While this may be technically true as far as meeting your minimum CPD requirement is concerned, it certainly does not preclude a Professional Conduct Committee or Professional Performance Committee taking your CPD records into account as part of the evidence in a GDC fitness to practise investigation. One can hardly fail to be simultaneously amused and dismayed by situations (which have actually happened) where registrants produce CPD attendance records which, on closer inspection, confirm that they were supposedly undertaking several different CPD activities at the same moment in time and claiming the relevant hours for all of them: clearly a registrant who needs no further training in time management (?!). But it is no laughing matter when dishonesty is added to the list of charges.

Summary

O wad some Pow'r the giftie gie us

Tae see oursels as ithers see us!

It wad frae mony a blunder free us,

An' foolish notion.

Or for those who prefer a less eloquent, literal English translation: if only some power would give us the gift of being able to see ourselves as others see us, it would spare us from many mistakes and daft ideas.

The legendary Robert (Rabbie) Burns, late eighteenth-century Scottish poet and creator of 'Auld Lang Syne', penned these words as part of a poem with a comedic context but deadly serious and insightful underlying message.15 Even 150 years later, it still resonates as strongly as ever, and particularly so in the context of many a professional career in dentistry.

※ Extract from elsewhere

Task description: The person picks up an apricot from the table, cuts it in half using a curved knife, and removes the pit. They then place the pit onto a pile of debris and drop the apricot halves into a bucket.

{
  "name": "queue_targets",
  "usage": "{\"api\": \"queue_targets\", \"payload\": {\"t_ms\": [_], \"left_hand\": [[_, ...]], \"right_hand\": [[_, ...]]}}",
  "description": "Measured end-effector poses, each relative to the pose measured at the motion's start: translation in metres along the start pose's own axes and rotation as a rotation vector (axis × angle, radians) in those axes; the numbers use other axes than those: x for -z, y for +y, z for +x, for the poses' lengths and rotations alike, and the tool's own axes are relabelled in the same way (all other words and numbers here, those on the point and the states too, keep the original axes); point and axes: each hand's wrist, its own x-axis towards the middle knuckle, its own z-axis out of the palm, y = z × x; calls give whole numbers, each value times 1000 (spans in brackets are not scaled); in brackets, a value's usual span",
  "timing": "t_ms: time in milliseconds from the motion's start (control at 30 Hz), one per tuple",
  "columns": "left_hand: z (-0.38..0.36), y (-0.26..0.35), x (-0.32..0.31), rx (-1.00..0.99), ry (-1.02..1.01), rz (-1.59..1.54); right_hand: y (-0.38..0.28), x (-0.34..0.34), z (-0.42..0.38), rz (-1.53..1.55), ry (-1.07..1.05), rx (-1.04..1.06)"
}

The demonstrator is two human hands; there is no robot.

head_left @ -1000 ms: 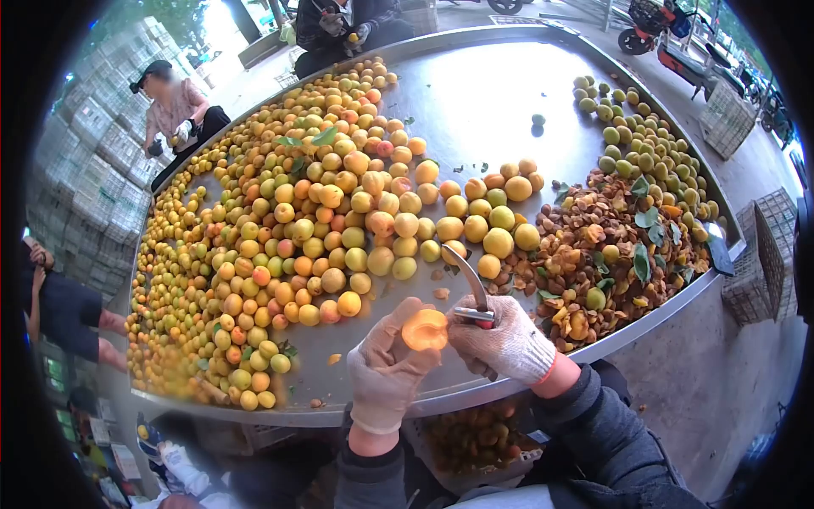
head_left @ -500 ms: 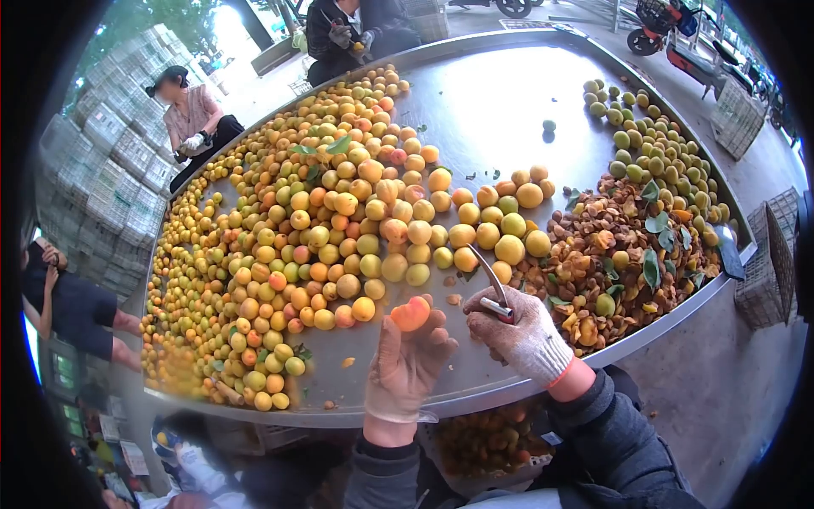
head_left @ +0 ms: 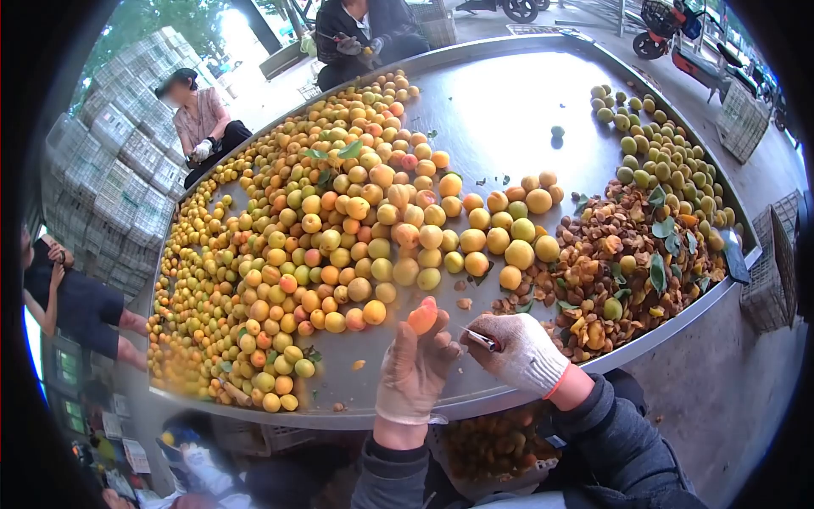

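My left hand (head_left: 410, 371), in a thin soiled glove, holds an orange-red apricot (head_left: 422, 316) upright between thumb and fingertips. Close by on the right, my right hand (head_left: 519, 351), in a white knit glove with a browned finger area, is closed round a small knife (head_left: 481, 338). Its thin blade points left, towards the apricot. Both hands are over the near edge of a metal table (head_left: 500, 89). A large heap of yellow and orange apricots (head_left: 339, 246) spreads beyond and to the left of them.
Right of my hands lies a pile of brown pits and scraps (head_left: 606, 254) with leaves, and greener fruit (head_left: 657, 153) behind it. A dark phone-like slab (head_left: 734, 256) rests at the right rim. A crate (head_left: 496, 445) of fruit stands below. Two people (head_left: 202, 127) sit across the table.
My right hand has turned the knife down, so its curved blade, raised before, now points at the apricot. My left hand has tilted the apricot more upright. The view has shifted slightly.
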Motion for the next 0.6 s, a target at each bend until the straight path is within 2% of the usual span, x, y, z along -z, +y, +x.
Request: {"api": "queue_targets", "payload": {"t_ms": [200,367,467,600], "left_hand": [[-1,-5,1,-15,-24,12],[-2,-4,3,-41,47,79],[-4,-3,-4,-48,39,67],[-4,-3,-8,-91,16,158]], "right_hand": [[3,-8,1,-93,19,-10],[7,-20,-2,-194,60,86],[4,-13,0,-105,87,58],[6,-13,-1,-135,57,17]]}}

Regulators like the GDC throw a lot of time and effort (and registrants' money) at setting specifications and standards and assessing and inspecting undergraduate training facilities and what kind of graduates they produce in the four or five years they have in which to fulfil their role. But after that, they mostly wash their hands of all responsibility for what happens in the ongoing training and development of those registrants over the next 30-40 (or more) years, and that's just not good enough. From the moment of our graduation, the fate of our individual professional development depends upon the personal choices we make. The course of our career is similarly determined by our insight, judgement and the decisions we take, as well as by luck. Others can see that, even if we can't. Perhaps the final word, then, should rest with Ken Levine, the prolific American blogger, whose gift for comedy screenwriting has brought us classic moments in TV series' like M*A*S*H, The Simpsons, Frasier, Cheers and many others. Levine has observed that: 'we all make choices, but in the end, our choices make us'. And where our professional development is concerned, we would all do well to keep that in mind and invest wisely.